Social & Environmental Impact: Open hardware with verifiable supply chains supports the European Green Deal by enabling repairability and extending device lifecycles; virtual-world-based remote collaboration lowers travel emissions.


8. Actionable Opportunities for Applicants


Area 1 – Identity: Consortium of OSS wallet developers, national eID agencies and fintechs pilots privacy-preserving payments in at least 5 Member States, leveraging DEP large-scale pilots for Phase 2 roll-out.

Area 2 – Supply-Chain Security: Build a federated EU SBOM registry compatible with CRA compliance; use EuroHPC resources for large-scale anomaly detection.

Area 3 – Open Hardware: Co-design a RISC-V immersive-graphics coprocessor, fab via Chips JU shuttle runs, validate in open-source XR headsets for industrial training.

Area 4 – Alternatives to Gatekeepers: Integrate EU-hosted Matrix servers, ActivityPub-based social spaces and LibreOffice-Online into a workspace that meets DSA interoperability clauses.

Area 5 – Web 4.0 Demonstrator: Launch a cross-border “Culture-verse” linking museums in Rome, Krakow and Copenhagen, with tokenised artefact rentals using EBSI-compatible smart contracts.


9. Strategic Take-Away


1. Leverage EU-level regulation as a market-making instrument – design solutions that are “compliance-by-default” for forthcoming EU laws.

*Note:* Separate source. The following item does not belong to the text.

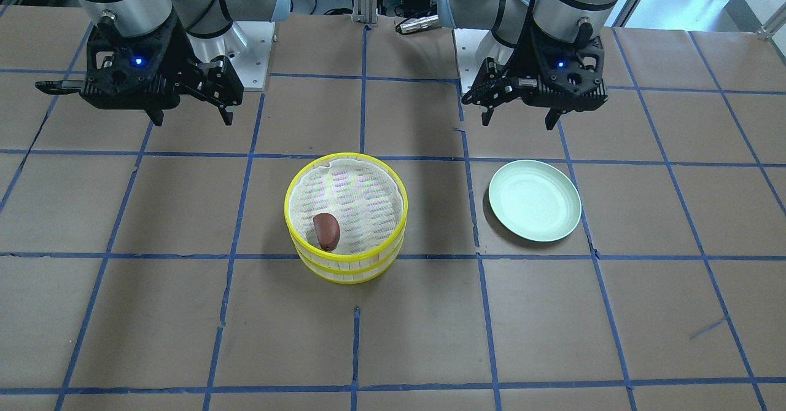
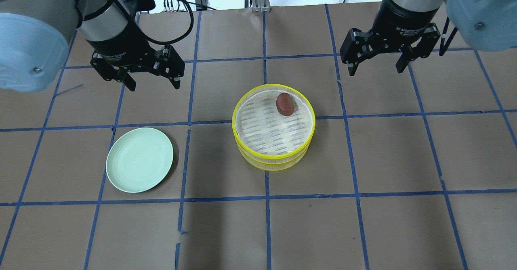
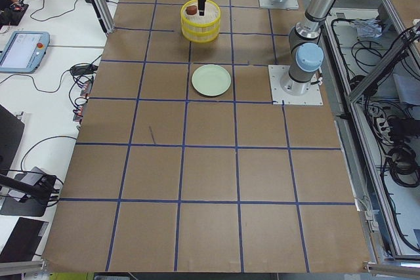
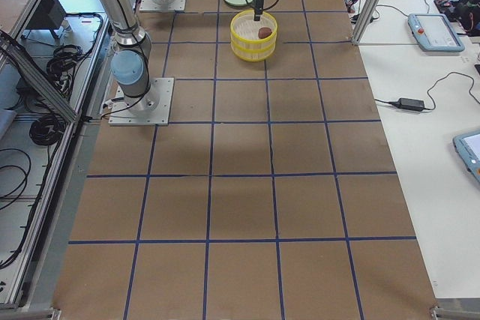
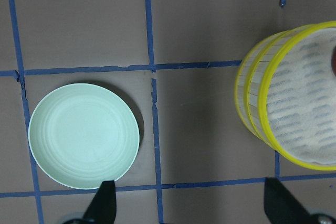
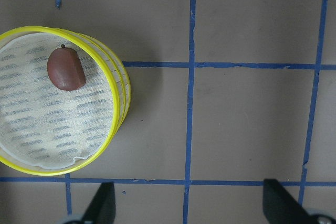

2. Exploit the continent-wide OSS talent pool to accelerate development and ensure sustainability after the grant.

3. Plan for layered funding: RIA ➜ DEP/CEF deployment ➜ EIC scaling ➜ InvestEU growth finance.

4. Engage early with standardisation bodies to secure first-mover advantage for European protocols and APIs.

5. Embed pilots in real cross-border value chains (public services, industry, culture) to demonstrate tangible socio-economic impact and maximise evaluation scores on Excellence, Impact and Implementation.